**Instructions to follow**
From the entries below, say how many lines carry the word "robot", and give nothing but the number.

**Records contained in a dataset**
---+---
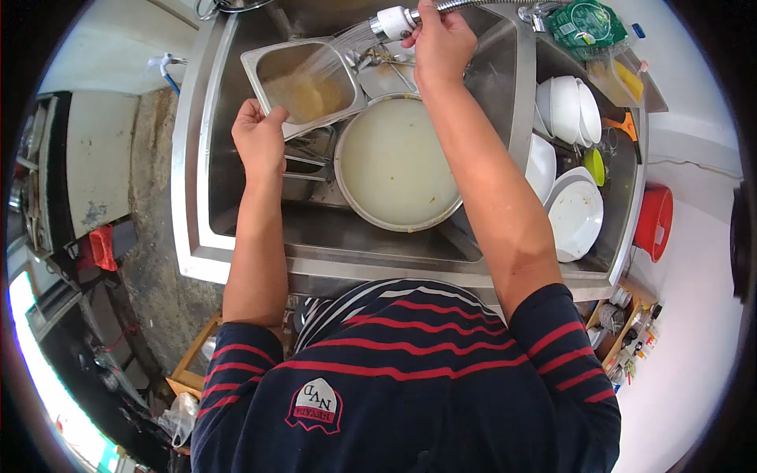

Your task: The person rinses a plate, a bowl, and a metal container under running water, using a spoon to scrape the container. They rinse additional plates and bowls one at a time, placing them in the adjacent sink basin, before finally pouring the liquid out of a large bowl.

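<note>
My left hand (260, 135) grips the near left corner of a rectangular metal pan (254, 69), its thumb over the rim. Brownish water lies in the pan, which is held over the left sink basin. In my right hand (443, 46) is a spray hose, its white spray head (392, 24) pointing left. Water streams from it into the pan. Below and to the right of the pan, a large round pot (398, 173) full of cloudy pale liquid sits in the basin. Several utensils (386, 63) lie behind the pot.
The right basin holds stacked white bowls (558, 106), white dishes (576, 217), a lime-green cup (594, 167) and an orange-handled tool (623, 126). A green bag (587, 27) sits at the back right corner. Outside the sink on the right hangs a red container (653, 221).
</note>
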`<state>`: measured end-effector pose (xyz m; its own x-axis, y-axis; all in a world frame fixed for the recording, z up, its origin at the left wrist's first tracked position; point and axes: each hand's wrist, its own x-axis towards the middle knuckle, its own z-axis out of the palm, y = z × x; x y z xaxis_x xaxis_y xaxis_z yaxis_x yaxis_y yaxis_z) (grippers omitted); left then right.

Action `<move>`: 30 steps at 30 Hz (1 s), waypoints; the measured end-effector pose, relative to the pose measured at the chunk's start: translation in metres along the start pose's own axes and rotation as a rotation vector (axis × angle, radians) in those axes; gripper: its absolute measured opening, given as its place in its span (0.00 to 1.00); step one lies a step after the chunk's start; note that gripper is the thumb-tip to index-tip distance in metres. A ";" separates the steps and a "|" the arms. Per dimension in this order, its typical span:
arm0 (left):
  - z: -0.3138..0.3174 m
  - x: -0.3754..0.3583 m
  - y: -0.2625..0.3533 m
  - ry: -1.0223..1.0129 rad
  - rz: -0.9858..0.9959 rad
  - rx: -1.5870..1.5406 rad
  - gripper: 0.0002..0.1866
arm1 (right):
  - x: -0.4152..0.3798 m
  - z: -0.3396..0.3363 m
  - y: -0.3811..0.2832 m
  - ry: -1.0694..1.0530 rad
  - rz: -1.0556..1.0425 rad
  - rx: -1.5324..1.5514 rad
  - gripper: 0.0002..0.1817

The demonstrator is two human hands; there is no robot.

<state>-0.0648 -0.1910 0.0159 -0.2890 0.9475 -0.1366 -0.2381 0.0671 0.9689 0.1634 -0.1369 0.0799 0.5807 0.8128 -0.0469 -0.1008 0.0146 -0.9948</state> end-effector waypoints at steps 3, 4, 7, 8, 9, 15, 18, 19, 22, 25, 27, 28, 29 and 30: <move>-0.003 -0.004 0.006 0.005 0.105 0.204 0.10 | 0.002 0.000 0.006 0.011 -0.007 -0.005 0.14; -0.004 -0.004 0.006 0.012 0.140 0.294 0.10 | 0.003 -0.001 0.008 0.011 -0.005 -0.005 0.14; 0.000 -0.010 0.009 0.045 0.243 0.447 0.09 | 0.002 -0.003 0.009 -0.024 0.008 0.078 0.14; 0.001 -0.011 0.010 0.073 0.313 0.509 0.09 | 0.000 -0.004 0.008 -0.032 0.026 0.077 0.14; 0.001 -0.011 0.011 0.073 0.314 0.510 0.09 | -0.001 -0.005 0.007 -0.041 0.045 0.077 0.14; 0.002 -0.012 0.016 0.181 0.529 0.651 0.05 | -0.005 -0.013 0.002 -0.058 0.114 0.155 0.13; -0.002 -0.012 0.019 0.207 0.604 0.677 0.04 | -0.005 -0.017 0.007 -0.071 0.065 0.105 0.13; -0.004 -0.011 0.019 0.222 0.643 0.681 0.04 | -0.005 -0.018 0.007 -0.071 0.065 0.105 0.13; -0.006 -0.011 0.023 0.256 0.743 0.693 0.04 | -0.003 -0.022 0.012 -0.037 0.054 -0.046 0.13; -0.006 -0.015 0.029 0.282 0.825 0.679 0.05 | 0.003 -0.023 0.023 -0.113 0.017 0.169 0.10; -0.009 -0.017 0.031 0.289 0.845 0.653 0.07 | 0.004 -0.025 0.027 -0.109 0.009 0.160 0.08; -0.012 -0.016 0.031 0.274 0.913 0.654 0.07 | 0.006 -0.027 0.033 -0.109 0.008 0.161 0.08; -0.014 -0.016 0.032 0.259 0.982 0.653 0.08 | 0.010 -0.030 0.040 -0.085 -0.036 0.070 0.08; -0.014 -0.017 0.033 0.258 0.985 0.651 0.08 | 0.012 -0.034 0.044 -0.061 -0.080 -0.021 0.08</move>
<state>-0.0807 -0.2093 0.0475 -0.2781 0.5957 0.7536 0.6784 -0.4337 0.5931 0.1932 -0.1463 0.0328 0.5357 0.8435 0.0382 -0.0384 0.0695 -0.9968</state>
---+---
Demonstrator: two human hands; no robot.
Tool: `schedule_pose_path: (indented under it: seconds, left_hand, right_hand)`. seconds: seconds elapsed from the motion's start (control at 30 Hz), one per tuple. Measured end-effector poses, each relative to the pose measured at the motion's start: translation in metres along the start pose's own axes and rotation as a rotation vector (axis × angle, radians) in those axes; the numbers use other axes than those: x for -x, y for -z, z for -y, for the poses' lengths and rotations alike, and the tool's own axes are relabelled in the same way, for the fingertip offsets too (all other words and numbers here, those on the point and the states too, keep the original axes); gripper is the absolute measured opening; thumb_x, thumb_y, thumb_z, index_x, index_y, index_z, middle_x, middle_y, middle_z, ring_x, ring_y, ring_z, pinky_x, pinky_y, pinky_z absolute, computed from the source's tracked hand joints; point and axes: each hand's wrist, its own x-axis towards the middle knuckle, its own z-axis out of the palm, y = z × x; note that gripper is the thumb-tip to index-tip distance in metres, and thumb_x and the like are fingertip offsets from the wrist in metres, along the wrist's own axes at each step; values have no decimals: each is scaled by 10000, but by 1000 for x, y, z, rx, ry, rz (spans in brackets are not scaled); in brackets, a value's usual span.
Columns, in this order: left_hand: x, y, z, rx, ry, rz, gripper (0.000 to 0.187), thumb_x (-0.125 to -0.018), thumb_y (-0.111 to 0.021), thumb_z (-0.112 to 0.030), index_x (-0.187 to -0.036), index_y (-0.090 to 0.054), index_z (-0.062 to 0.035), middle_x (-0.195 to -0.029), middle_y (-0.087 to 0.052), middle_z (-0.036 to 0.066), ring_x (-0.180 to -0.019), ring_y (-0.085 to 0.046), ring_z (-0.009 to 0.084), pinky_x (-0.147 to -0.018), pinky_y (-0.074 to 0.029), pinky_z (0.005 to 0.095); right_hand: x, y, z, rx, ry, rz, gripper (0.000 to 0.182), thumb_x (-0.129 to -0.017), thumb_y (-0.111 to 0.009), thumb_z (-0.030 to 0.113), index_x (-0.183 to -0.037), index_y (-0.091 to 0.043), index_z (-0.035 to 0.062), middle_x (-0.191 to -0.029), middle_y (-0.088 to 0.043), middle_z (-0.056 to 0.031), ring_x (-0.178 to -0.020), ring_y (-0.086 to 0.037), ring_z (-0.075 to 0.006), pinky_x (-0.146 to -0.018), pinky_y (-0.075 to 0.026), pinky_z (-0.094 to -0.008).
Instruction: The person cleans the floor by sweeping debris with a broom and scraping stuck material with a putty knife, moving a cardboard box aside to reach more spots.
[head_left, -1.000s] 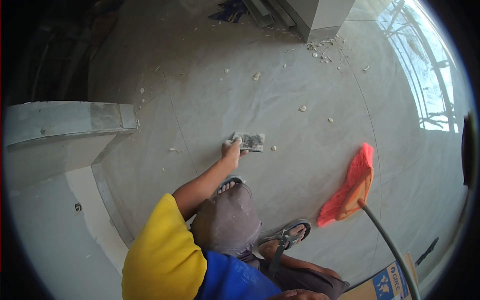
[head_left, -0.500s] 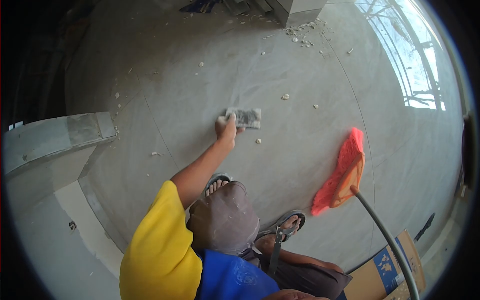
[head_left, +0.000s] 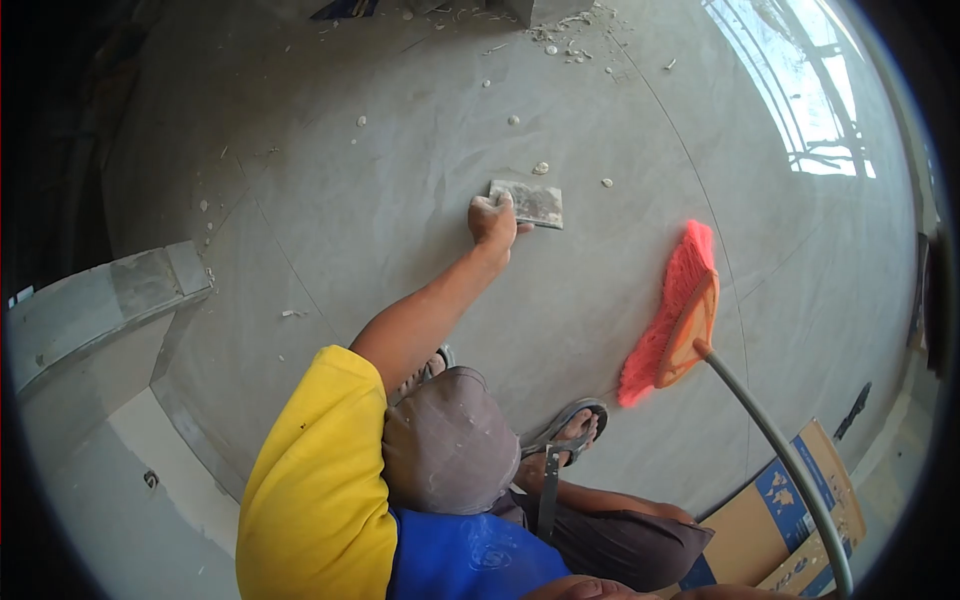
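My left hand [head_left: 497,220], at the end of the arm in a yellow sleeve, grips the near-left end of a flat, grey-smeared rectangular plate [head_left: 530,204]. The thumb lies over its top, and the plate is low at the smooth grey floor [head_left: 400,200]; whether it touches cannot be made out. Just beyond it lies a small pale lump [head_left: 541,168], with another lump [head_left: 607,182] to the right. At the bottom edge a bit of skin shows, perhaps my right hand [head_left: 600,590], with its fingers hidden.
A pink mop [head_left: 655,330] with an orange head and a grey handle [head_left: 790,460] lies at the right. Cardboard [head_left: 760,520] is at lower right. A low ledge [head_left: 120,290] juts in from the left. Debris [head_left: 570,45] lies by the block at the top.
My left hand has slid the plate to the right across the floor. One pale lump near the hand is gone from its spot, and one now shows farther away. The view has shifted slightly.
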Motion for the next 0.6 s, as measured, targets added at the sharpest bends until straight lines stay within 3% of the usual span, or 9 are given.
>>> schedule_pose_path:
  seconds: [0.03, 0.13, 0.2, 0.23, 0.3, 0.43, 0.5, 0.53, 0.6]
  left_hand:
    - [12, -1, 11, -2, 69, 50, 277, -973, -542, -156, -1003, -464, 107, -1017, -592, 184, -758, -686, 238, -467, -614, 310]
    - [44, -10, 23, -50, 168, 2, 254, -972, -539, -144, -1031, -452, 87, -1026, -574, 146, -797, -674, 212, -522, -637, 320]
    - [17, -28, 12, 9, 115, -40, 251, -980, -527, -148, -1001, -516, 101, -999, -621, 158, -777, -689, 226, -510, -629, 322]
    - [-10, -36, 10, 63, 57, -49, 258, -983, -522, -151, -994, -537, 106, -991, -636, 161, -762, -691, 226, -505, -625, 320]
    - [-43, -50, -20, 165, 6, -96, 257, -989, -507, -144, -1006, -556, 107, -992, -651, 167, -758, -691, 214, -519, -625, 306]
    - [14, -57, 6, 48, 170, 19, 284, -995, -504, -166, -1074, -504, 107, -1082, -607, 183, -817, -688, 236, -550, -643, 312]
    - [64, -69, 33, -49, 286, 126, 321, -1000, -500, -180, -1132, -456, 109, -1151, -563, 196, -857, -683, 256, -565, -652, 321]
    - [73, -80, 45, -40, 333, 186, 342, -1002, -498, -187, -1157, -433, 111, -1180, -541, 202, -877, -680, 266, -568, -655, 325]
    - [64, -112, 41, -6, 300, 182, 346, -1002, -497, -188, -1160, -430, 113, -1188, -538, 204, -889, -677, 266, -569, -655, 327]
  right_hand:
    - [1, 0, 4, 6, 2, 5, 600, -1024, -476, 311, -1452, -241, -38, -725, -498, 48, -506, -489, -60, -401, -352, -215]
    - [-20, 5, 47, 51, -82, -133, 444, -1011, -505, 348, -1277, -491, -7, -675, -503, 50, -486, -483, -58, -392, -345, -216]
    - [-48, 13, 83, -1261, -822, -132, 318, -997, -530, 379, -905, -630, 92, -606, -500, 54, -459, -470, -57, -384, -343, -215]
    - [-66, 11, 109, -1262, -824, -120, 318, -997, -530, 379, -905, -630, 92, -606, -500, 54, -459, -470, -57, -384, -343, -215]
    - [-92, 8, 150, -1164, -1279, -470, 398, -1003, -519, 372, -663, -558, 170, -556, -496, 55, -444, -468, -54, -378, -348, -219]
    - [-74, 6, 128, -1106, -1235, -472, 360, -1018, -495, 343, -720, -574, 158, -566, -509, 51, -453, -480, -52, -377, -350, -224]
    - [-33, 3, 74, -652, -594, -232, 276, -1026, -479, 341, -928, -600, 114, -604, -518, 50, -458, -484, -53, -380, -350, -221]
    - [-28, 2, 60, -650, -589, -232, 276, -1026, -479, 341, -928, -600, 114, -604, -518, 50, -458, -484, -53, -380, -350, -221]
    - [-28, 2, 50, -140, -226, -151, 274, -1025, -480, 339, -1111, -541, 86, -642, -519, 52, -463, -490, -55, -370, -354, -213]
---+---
**Result for this task**
2